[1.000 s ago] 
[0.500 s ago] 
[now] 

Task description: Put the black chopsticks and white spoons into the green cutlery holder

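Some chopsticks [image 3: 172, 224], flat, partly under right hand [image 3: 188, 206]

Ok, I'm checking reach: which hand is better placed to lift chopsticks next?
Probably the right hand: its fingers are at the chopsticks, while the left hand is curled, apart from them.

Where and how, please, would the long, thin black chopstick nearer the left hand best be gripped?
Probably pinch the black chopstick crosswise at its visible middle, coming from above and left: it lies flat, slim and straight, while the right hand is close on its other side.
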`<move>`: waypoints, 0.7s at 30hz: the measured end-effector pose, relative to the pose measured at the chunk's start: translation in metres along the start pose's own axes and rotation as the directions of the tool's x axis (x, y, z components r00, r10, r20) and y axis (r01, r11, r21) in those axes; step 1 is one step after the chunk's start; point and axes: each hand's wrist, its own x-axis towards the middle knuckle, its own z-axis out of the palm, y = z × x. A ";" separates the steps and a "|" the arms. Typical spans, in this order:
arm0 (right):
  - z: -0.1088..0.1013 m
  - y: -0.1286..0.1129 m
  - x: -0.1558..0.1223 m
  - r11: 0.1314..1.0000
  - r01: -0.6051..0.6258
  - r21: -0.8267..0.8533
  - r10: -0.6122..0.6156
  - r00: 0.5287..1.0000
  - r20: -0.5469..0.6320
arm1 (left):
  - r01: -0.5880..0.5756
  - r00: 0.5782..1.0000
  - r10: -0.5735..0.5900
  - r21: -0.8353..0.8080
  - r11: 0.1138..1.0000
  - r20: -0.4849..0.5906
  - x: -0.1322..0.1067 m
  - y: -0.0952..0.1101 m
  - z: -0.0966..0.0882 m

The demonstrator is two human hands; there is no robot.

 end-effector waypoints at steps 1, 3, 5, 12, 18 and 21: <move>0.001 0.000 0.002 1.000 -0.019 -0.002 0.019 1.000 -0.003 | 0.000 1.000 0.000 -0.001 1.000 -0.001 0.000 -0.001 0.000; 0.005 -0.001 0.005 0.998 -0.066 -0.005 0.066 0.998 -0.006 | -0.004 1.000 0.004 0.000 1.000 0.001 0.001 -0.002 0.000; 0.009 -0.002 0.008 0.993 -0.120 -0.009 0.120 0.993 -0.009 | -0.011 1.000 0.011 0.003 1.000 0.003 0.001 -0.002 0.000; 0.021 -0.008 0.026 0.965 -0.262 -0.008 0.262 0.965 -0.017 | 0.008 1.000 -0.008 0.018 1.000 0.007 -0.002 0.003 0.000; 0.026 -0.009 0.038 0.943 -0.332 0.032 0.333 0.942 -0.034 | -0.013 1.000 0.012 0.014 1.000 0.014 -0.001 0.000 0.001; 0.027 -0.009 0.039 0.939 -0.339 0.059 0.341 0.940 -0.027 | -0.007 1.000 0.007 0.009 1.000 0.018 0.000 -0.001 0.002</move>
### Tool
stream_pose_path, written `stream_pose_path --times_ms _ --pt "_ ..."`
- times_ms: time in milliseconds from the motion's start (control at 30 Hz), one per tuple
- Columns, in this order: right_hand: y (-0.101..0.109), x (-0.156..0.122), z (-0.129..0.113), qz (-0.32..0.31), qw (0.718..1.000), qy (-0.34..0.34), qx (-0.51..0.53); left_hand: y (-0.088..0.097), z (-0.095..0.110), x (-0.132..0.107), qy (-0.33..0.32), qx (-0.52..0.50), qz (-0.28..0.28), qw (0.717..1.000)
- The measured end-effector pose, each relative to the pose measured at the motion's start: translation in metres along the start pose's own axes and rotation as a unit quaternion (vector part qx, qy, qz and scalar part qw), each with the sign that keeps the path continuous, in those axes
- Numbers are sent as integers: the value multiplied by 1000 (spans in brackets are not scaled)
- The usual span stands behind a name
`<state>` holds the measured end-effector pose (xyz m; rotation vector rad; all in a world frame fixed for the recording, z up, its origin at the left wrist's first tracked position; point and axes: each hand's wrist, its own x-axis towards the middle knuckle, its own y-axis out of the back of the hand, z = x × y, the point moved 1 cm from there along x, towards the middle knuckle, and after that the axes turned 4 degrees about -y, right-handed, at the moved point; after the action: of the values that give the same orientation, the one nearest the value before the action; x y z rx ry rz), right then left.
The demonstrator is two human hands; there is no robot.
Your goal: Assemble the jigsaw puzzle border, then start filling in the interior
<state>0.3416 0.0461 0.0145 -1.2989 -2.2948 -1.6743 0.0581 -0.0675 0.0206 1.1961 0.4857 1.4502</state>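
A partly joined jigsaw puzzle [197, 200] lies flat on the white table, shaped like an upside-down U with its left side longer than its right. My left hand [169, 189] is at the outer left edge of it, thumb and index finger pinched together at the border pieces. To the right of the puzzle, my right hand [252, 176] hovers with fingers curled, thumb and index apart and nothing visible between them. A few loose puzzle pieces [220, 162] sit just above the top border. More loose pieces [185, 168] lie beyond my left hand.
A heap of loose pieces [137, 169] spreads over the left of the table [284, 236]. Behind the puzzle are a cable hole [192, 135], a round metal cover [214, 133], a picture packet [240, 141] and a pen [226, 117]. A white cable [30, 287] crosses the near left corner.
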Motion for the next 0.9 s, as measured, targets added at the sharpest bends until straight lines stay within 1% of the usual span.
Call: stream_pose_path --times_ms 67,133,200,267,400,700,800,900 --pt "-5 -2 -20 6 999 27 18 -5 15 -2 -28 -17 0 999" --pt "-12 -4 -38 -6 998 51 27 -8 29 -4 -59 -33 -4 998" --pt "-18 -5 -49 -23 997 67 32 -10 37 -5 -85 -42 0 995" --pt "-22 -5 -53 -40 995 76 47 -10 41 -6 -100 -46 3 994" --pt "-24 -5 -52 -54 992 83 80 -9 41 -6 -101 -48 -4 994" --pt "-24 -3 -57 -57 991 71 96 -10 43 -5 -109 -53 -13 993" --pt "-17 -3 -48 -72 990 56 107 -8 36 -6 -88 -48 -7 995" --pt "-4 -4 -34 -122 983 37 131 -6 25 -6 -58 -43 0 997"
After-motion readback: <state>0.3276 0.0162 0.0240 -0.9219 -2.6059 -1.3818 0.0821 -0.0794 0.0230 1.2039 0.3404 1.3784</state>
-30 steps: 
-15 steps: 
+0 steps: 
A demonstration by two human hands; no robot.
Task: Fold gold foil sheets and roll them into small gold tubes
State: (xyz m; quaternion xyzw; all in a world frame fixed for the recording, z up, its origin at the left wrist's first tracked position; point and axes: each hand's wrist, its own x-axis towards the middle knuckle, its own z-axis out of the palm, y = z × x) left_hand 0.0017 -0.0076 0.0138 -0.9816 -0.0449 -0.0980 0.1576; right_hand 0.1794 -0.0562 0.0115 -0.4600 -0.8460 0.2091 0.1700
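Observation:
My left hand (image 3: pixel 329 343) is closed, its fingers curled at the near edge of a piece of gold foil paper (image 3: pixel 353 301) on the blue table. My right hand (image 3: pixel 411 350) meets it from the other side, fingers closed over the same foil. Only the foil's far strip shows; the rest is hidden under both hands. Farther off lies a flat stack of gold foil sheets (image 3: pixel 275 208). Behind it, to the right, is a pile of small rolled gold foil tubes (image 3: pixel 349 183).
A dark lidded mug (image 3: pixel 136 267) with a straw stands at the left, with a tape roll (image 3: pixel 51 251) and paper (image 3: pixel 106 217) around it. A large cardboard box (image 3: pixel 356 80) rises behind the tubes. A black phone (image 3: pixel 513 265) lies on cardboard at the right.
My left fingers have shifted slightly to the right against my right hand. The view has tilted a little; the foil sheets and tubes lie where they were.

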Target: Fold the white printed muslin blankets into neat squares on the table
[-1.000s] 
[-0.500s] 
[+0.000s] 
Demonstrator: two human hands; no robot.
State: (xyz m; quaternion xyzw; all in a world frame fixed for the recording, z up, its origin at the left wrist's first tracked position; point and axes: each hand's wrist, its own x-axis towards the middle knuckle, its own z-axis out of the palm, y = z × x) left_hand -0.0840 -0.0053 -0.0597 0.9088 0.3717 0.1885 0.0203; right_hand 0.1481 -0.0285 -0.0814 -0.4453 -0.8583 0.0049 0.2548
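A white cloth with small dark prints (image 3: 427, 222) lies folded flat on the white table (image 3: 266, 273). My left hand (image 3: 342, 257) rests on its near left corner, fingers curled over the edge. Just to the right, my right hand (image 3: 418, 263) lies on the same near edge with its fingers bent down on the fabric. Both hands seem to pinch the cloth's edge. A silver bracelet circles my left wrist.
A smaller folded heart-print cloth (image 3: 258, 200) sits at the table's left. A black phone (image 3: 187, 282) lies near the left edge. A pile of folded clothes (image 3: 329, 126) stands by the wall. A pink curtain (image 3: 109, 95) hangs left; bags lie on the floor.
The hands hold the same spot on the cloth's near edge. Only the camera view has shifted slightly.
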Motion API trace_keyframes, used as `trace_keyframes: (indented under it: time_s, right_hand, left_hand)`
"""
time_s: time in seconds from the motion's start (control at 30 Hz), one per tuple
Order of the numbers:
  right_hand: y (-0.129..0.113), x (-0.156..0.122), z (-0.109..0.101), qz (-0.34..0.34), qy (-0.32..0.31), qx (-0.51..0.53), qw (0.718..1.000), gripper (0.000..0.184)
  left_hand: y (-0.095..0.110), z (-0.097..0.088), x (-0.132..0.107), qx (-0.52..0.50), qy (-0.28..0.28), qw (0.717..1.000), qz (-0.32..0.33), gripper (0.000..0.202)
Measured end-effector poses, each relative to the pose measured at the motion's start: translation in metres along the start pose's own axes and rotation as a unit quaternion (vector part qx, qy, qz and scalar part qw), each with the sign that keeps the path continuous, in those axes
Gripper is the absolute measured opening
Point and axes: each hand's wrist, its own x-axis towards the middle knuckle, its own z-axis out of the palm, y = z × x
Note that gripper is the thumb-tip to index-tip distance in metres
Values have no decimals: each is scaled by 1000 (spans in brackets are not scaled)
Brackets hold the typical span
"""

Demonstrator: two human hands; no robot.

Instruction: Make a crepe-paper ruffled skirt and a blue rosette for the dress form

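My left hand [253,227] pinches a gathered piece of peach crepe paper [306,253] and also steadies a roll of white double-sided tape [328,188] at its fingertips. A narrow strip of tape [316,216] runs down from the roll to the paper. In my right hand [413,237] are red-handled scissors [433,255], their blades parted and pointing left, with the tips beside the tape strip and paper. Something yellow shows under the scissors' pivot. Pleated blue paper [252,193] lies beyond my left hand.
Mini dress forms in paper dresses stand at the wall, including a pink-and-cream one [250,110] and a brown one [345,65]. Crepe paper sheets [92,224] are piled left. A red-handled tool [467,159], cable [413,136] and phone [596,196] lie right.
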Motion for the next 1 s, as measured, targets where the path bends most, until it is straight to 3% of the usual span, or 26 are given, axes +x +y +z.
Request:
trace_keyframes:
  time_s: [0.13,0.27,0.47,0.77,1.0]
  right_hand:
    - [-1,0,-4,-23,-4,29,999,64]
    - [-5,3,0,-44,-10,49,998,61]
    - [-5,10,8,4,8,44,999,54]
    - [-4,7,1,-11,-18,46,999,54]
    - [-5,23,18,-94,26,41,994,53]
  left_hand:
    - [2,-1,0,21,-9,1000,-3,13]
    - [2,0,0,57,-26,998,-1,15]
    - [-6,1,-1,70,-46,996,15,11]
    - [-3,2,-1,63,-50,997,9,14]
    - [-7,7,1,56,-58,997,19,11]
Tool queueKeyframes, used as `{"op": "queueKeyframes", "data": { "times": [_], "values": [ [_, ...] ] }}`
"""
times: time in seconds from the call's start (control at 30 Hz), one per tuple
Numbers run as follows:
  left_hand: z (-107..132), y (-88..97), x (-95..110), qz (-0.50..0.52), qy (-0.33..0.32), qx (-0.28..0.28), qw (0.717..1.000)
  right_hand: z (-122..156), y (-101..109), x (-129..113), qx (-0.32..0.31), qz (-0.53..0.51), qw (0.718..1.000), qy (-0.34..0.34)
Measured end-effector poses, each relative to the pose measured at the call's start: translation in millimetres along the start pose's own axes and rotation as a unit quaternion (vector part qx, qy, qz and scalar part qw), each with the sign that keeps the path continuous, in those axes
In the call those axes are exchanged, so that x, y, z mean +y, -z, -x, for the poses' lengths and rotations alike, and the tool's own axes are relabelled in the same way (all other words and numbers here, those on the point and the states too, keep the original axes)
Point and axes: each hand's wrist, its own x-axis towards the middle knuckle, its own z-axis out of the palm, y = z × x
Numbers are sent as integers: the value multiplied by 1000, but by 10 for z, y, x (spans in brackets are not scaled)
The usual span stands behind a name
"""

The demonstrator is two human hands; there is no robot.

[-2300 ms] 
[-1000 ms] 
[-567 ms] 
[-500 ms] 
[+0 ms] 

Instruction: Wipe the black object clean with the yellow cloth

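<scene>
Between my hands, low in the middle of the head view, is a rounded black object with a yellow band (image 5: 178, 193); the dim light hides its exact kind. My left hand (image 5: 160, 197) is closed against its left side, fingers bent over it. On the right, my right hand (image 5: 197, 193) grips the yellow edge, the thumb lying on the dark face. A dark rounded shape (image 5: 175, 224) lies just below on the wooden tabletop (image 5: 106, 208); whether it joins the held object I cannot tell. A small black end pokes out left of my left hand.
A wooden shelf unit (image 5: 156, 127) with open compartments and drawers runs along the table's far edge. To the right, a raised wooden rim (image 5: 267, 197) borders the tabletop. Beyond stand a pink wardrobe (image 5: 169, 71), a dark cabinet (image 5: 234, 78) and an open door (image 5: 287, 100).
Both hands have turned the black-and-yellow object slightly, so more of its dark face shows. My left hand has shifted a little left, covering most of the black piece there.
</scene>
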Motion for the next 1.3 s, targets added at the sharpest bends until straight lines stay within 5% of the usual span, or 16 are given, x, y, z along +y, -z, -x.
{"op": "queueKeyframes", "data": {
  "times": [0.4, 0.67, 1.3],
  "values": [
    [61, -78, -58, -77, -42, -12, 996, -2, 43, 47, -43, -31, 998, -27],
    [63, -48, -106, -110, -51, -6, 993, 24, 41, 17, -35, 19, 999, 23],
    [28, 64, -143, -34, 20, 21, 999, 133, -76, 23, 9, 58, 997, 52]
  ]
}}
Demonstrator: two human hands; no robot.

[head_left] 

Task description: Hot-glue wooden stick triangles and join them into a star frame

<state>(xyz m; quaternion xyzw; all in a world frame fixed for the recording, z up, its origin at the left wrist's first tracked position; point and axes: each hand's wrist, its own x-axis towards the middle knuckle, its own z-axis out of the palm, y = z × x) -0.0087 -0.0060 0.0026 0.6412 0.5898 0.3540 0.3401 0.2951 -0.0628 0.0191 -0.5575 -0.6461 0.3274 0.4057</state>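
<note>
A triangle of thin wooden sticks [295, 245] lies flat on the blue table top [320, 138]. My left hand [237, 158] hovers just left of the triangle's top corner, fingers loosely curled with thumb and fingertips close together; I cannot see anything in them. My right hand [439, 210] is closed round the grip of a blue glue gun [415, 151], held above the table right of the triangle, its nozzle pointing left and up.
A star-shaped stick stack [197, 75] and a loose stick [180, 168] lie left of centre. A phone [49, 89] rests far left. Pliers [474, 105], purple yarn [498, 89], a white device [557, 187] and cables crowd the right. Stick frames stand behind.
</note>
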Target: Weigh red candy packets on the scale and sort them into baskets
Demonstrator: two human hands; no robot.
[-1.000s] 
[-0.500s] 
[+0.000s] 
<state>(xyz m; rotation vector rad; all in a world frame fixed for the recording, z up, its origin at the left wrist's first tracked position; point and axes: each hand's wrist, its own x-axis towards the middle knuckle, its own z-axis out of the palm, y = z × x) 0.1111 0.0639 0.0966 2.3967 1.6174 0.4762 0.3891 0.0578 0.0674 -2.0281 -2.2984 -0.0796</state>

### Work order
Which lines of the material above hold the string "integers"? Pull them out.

### Problem solution
- Numbers are sent as integers: the value multiplied by 1000 (spans in brackets are not scaled)
Numbers are sent as integers: the value multiplied by 1000, but by 10 for z, y, x (spans in brackets are not scaled)

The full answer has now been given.